Не оглядывайся, сынок | страница 32



Мы плясали от восторга, когда в перекрещенные лучи прожекторов попадал силуэт фашистского бомбардировщика и туда, в слепящий перекрест, стремительно мчались красные и зеленые ленты трассирующих пуль и зенитных снарядов. В мирное время нас не баловали фейерверками, и смертельный этот фейерверк был как праздник.

Наш двор смерть обходила стороной. И только слухи, что там-то бомба попала в самое бомбоубежище, где-то на Новгородской сгорело столько-то домов, доходили до нас, не особенно поражая неокрепшее сознание. Пожары в городе частенько случались и до войны.

А тут лежит Юрка. Мертвый. Он только что смеялся. Ему, как и всем нам, нет еще восемнадцати.

Война!..

Тишина. Глаза у Юрки открыты. Они смотрят в небо. Оттуда пришла смерть. Она может прийти сейчас отовсюду.

Кто-то коротко всхлипывает. Наверное, Юркин дружок Ваня Мезенцев.

Нет-нет, не надо плакать. Мы не девчонки. И не мальчишки уже. Мы солдаты. Надо сжать кулаки и стиснуть зубы.

Война!..

В груди моей нарастает глухой протест, готовый вырваться криком. За что тебя, Юрка? За что?..

Моя бабушка любила выпить. Подвыпив, любила говорить: «Рюмка, Лешка, не грех. Попы тоже по рюмашечке пропускают. Вот сподличать — грех, подножку грех подставить… А самый большой грех, Лешка, — человека предать, земле своей изменить. Бог за такой грех смертью карает».

Юрка ни в чем не успел согрешить. Даже в самой малости.

В кармане не успевшей выцвести гимнастерки — фотография девушки, которую он, может быть, так и не успел поцеловать. Майор достает эту фотографию, красноармейскую книжку, комсомольский билет, смятый конверт с письмом, кладет в планшетку и велит нам рыть могилу.

В извещении родным напишут, наверное, стандартное: рядовой Юрий Кононов в боях за Советскую Родину пал смертью храбрых. Что ж, это, пожалуй, будет правильно. Юрка не подвел бы в бою. На его месте мог оказаться каждый из нас.

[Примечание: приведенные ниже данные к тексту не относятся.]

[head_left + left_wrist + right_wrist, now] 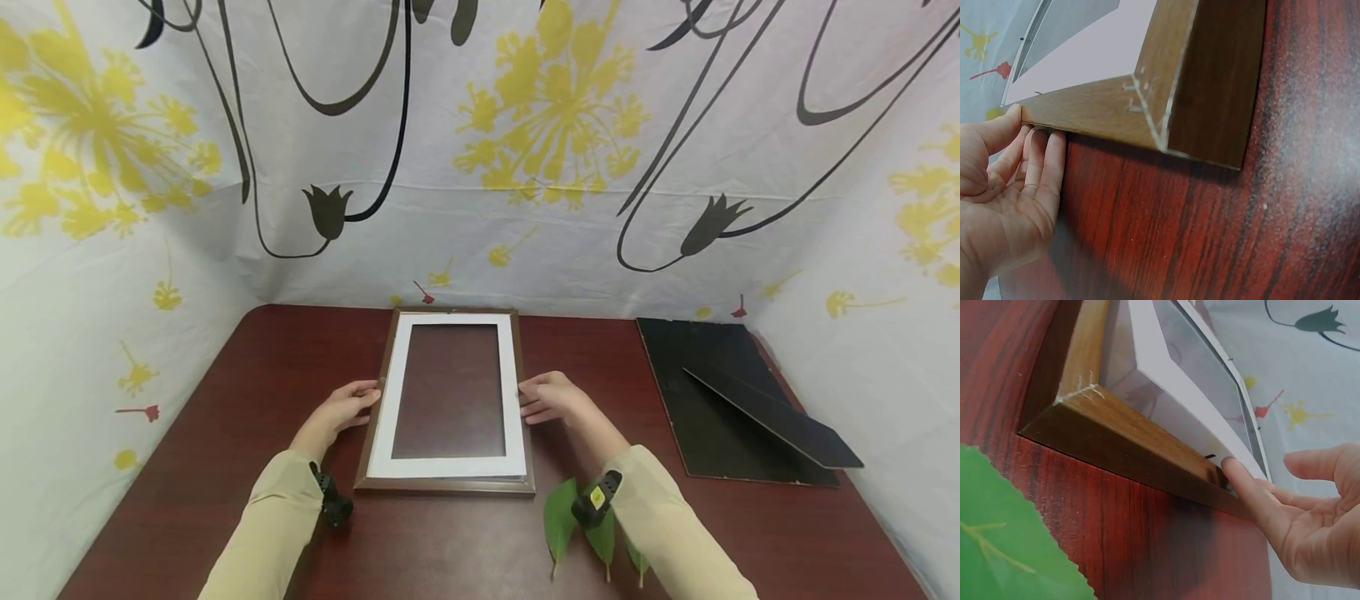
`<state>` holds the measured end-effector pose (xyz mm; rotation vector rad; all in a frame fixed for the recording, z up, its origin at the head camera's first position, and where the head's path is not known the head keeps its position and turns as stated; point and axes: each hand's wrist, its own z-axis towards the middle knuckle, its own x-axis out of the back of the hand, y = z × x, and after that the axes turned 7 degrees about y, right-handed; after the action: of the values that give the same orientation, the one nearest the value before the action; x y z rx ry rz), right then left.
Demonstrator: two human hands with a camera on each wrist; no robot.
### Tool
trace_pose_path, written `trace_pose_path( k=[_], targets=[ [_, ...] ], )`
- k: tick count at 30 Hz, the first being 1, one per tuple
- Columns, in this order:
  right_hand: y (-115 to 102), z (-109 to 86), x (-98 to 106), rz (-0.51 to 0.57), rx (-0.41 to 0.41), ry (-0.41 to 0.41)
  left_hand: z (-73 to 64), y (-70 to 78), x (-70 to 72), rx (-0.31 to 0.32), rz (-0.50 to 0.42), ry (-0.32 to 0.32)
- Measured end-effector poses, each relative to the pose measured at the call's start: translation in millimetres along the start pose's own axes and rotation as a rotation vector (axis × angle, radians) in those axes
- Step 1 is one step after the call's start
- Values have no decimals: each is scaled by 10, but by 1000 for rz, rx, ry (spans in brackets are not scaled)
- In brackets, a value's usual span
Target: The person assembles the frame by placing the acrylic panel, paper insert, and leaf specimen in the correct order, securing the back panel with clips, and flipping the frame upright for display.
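We are pinching the left long side of the brown wooden rectangular picture frame (442,486) with our left hand (341,415); our right hand (553,398) is touching the opposite side, its fingers extended, not clenching. The white rectangular border mat (450,468) is lying inside, between our hands, its long axis running away from us, neither hand being clearly nearer.

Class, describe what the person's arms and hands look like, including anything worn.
The left sleeve and right sleeve are plain cream. The left hand and right hand are bare. The left wrist camera and right wrist camera are black; the right one bears a yellow label.
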<state>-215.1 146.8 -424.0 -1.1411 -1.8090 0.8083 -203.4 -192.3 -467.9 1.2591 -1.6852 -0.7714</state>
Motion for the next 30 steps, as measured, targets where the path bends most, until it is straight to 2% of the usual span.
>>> trace_pose_path(
  k=[8,15,22,26,30],
  targets=[
    [-69,-90,-21,-75,48,-4,26,-7,-8,-9,-14,5],
    [-48,-147,63,-68,81,-42,34,-14,-19,-10,-16,12],
    [81,-217,186,-105,84,-97,25,2,-17,-14,-7,6],
    [199,-240,306,-168,92,-131,13,3,-19,-14,-19,1],
    [340,-278,443,-245,103,-212,-4,0,-5,8,-10,5]
  ],
)
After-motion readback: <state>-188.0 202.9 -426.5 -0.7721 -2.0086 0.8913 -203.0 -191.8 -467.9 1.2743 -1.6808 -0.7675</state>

Без гроба, в тягостном молчании, мы хороним его в полусотне метров от колодца, под деревом, названия которого никто из нас не знает. Такие деревья на севере не растут.

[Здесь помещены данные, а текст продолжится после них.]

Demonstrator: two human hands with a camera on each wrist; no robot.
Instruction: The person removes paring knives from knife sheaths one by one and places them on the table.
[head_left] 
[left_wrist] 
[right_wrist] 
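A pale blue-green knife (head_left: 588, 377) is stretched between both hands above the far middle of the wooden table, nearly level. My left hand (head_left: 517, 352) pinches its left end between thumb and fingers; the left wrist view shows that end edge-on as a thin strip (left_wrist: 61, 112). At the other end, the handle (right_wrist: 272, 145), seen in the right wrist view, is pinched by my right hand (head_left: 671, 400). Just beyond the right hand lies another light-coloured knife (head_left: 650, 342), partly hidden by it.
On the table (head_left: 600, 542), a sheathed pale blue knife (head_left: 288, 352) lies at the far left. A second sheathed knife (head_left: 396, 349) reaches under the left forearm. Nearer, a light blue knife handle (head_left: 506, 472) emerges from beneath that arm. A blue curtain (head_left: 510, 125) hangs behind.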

Майор смотрит на солнце, потом на часы и приказывает строиться. Предстоит пеший переход.

Накануне

Это уже почти передовая. Не то второй, не то третий эшелон. Нет-нет да и шлепнется неподалеку шальной снаряд, просвистит жалобно потерявшая силу пуля, упадет осколок зенитного снаряда. Попахивает порохом. Буквально, по-настоящему.

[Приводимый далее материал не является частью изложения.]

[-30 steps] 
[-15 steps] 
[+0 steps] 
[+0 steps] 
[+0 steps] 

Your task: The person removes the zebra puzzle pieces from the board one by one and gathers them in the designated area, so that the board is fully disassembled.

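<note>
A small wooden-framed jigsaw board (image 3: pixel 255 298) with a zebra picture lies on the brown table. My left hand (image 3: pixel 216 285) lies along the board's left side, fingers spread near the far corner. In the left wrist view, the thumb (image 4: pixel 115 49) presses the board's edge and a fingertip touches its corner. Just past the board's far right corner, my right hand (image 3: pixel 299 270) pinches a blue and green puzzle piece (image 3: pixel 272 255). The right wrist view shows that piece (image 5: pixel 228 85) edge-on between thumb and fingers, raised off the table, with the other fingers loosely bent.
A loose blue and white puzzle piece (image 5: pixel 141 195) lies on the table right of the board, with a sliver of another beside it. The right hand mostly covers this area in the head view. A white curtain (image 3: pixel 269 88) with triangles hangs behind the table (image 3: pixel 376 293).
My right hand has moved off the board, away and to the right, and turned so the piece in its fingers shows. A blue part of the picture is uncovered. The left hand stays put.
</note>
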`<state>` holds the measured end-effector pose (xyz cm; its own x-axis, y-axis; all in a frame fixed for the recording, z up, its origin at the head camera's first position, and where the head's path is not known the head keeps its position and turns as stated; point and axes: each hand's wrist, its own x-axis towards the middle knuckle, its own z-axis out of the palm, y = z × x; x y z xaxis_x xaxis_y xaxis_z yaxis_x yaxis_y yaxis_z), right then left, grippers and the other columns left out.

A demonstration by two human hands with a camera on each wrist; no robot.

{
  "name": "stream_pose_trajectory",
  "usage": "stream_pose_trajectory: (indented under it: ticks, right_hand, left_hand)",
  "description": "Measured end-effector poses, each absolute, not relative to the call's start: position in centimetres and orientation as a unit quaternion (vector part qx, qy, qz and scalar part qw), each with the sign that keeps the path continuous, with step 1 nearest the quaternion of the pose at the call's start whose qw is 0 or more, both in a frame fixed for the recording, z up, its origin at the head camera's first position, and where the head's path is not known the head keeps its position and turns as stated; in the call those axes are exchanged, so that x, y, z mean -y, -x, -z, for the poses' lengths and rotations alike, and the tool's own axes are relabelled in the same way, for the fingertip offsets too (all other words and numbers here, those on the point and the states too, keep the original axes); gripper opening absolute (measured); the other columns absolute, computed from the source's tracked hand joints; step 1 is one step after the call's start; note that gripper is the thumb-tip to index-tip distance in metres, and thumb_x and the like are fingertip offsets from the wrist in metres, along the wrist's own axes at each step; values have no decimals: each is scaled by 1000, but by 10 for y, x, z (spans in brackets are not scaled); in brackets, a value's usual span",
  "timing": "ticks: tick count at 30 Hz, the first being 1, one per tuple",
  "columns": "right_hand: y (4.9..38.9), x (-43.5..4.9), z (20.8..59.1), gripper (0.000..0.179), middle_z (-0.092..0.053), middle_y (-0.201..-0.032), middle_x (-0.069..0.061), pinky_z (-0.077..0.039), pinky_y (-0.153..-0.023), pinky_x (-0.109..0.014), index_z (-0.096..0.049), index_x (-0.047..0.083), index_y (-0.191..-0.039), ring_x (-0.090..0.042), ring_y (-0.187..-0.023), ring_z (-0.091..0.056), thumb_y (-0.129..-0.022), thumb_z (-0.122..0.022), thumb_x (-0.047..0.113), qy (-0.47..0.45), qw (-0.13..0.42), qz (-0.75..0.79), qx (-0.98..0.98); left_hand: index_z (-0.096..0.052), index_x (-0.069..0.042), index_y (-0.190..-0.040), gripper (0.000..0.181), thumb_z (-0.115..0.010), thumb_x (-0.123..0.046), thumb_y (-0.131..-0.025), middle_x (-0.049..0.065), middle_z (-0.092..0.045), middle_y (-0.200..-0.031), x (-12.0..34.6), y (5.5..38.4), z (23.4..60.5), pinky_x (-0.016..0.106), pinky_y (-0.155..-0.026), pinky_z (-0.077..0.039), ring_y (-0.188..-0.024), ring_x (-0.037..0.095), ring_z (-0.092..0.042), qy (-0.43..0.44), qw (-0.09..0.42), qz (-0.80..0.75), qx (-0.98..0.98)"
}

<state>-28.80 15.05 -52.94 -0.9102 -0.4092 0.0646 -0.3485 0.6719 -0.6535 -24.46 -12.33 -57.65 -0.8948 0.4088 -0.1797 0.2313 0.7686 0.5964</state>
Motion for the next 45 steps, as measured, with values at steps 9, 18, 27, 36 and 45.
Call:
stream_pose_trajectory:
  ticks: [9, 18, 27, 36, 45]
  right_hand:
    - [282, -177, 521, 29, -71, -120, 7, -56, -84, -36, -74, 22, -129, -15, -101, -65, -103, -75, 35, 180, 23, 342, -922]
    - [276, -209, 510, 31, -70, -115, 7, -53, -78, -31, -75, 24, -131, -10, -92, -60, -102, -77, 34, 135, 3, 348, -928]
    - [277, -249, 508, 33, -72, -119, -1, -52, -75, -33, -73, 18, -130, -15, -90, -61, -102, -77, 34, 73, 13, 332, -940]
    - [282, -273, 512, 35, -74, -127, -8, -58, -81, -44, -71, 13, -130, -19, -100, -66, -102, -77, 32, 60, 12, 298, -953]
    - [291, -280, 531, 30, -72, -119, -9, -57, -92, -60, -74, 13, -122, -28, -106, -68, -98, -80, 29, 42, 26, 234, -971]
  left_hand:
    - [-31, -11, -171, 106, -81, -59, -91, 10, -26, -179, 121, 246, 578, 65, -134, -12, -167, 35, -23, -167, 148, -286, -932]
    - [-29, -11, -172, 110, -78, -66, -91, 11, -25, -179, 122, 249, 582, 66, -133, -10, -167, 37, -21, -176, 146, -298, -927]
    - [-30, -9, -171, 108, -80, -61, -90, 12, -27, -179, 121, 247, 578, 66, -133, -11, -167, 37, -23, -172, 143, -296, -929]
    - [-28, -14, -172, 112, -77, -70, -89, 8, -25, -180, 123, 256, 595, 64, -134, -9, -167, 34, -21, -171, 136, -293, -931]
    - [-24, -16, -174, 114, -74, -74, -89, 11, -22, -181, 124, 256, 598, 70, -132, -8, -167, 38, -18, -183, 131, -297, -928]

Не знаю, как там штабисты комплектовали расчеты, но только и Леший, и Пушкин угодили под мое командование. Наводчик у меня опытный — Петр Григорьевич Тиунов, лет сорока-сорока пяти. Нам он кажется дедушкой. Генка первым назвал его просто Григорьичем. Так с того и повелось. Заряжающий — казах Борамбаев Токен Нургожаевич. Вместе с Григорьичем он в бригаде второй год. На широкой выпуклой груди его поблескивает медаль «За отвагу». Все, даже командир роты, зовут Борамбаева по имени.